◆ TASK STATEMENT
Nothing in the listing may be skipped; repeat it all exactly.

[Start of section]

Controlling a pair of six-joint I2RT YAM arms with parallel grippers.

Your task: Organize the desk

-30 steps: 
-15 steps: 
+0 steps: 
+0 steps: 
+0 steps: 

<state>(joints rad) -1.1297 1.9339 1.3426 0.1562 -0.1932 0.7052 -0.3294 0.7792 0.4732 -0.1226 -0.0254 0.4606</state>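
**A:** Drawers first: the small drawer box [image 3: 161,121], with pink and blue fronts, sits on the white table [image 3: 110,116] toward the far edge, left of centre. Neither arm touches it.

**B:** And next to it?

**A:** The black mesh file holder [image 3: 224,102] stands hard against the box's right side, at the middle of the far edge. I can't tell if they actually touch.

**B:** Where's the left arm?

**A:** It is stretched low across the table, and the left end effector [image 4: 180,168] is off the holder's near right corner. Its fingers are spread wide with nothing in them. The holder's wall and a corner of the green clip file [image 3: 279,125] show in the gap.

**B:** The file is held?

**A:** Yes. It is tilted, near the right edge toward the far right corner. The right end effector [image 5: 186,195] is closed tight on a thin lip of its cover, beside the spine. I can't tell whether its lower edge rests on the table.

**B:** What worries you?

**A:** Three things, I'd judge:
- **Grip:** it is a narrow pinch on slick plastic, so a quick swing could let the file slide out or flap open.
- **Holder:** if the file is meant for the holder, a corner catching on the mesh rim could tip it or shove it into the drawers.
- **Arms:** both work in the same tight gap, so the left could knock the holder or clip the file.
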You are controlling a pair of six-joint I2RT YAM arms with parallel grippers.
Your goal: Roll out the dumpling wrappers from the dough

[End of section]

◆ TASK ANSWER
Controlling a pair of six-joint I2RT YAM arms with parallel grippers.

Your task: Organize the desk

-30 steps: 
-15 steps: 
+0 steps: 
+0 steps: 
+0 steps: 

<state>(joints rad) -1.1297 1.9339 1.3426 0.1562 -0.1932 0.7052 -0.3294 0.7792 0.4732 -0.1226 -0.0254 0.4606</state>
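**A:** Drawers first: the small drawer box [image 3: 161,121], with pink and blue fronts, sits on the white table [image 3: 110,116] toward the far edge, left of centre. Neither arm touches it.

**B:** And next to it?

**A:** The black mesh file holder [image 3: 224,102] stands hard against the box's right side, at the middle of the far edge. I can't tell if they actually touch.

**B:** Where's the left arm?

**A:** It is stretched low across the table, and the left end effector [image 4: 180,168] is off the holder's near right corner. Its fingers are spread wide with nothing in them. The holder's wall and a corner of the green clip file [image 3: 279,125] show in the gap.

**B:** The file is held?

**A:** Yes. It is tilted, near the right edge toward the far right corner. The right end effector [image 5: 186,195] is closed tight on a thin lip of its cover, beside the spine. I can't tell whether its lower edge rests on the table.

**B:** What worries you?

**A:** Three things, I'd judge:
- **Grip:** it is a narrow pinch on slick plastic, so a quick swing could let the file slide out or flap open.
- **Holder:** if the file is meant for the holder, a corner catching on the mesh rim could tip it or shove it into the drawers.
- **Arms:** both work in the same tight gap, so the left could knock the holder or clip the file.
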You are controlling a pair of six-joint I2RT YAM arms with parallel grippers.
Your goal: Roll out the dumpling wrappers from the dough

There is no more to this answer.